暫く呼び出すコールが流れていたが直ぐにガチャッ…という相手が電話に出る音が聞こえた。
『もしもし?和泉、どうしたの?』
「今からさ、龍宮寺先輩と三ツ谷先輩でカラオケ行くことになったんだけど…。エマ行く?」
『い、行く!!』
「ん、じゃあ…迎えに行くから。家で待ってろよ」
『分かった!!』
流石に明るい時間帯と言っても、変態な変人はウロウロしている時はある。
なので家まで迎えに行くのが1番安全ではあるから、エマに家にいるように伝えた。
「俺、エマを迎えに行くんでお2人先に行ってて大丈夫ですよ」
「ん?オレらも迎えに行くけど」
「バイク、一旦家に置いた方が良いんじゃないんですか?ていか龍宮寺先輩に関しては、今は佐野家に寄りたくないと思うんですが…」
「イズミっちの言う通りだな…。

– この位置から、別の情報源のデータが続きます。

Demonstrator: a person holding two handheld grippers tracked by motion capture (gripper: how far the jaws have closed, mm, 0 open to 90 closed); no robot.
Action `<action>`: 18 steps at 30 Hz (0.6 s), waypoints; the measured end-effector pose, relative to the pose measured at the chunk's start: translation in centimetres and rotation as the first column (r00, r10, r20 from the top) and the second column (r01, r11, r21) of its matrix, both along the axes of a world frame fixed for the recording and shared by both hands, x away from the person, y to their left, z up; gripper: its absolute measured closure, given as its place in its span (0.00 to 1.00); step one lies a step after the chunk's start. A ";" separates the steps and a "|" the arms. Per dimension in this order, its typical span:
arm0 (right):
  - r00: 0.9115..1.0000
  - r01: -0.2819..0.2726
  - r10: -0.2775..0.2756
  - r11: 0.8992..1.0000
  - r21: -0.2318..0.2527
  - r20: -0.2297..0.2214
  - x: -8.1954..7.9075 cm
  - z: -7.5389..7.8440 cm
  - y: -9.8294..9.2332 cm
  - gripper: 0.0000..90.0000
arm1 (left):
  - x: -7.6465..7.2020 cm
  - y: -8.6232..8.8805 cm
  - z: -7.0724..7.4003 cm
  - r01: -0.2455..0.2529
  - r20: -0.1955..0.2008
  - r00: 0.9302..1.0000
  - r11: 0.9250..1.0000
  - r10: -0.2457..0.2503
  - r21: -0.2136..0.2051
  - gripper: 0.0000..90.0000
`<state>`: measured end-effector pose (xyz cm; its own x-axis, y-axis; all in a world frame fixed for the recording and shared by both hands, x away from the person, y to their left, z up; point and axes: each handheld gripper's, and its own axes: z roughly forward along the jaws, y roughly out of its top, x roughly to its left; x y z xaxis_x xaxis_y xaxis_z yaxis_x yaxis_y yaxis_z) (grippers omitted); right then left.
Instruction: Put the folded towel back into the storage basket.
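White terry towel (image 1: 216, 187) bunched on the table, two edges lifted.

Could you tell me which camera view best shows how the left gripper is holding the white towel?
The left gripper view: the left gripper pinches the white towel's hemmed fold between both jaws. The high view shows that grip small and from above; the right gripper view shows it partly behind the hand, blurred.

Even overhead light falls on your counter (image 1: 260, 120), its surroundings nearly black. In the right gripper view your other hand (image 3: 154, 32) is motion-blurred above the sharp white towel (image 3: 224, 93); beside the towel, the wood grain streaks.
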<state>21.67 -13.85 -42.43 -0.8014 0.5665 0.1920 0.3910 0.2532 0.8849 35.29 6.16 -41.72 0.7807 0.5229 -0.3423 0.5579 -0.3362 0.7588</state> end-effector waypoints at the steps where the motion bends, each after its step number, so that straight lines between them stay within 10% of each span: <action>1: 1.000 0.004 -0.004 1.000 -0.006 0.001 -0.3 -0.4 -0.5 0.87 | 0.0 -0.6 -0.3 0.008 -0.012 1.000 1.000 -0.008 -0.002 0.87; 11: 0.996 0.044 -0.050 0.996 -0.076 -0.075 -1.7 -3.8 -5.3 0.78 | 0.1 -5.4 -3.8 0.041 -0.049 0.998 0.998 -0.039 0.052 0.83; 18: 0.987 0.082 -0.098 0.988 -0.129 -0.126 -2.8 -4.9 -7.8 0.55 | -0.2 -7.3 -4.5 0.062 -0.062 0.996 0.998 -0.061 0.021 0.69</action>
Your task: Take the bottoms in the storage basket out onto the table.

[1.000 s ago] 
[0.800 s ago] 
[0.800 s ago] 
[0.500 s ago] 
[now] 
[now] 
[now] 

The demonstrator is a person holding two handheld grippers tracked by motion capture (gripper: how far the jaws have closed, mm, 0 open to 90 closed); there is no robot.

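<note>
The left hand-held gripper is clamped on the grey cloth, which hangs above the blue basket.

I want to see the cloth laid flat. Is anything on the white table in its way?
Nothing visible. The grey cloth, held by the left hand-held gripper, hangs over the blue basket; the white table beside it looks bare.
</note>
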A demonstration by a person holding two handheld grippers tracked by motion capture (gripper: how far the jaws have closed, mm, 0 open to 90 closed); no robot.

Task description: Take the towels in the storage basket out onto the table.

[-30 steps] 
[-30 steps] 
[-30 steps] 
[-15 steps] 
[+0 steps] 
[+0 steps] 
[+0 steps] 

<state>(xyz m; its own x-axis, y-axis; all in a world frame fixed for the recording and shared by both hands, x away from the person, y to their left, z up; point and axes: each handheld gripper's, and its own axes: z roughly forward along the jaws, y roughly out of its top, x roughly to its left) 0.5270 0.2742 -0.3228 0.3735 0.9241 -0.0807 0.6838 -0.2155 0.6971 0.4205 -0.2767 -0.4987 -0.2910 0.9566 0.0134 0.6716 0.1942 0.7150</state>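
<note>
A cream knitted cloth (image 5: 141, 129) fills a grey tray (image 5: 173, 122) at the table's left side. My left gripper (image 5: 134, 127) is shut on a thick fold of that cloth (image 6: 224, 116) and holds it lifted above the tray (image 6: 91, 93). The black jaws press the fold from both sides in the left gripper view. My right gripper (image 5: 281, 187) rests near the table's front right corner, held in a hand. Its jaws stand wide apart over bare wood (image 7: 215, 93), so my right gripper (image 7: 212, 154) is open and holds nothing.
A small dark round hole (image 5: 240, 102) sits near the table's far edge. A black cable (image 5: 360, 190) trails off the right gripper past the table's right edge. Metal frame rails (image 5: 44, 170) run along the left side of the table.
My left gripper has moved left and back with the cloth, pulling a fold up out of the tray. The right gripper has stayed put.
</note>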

じゃあ、〇〇っていうカラオケ店前に集合な」
「了解でーす」
その場で俺は三ツ谷と龍宮寺先輩と別れてから、佐野家へ目指し歩き出した。
ここから佐野家は特別遠いって訳でもないけど道中、陽光で焼かれたアスファルトからの熱が熱い。
暫く歩いてから、佐野家に到着。
門を潜ってから玄関前まで歩いてから、インターホンを鳴らすと直ぐに足音が聞こえた。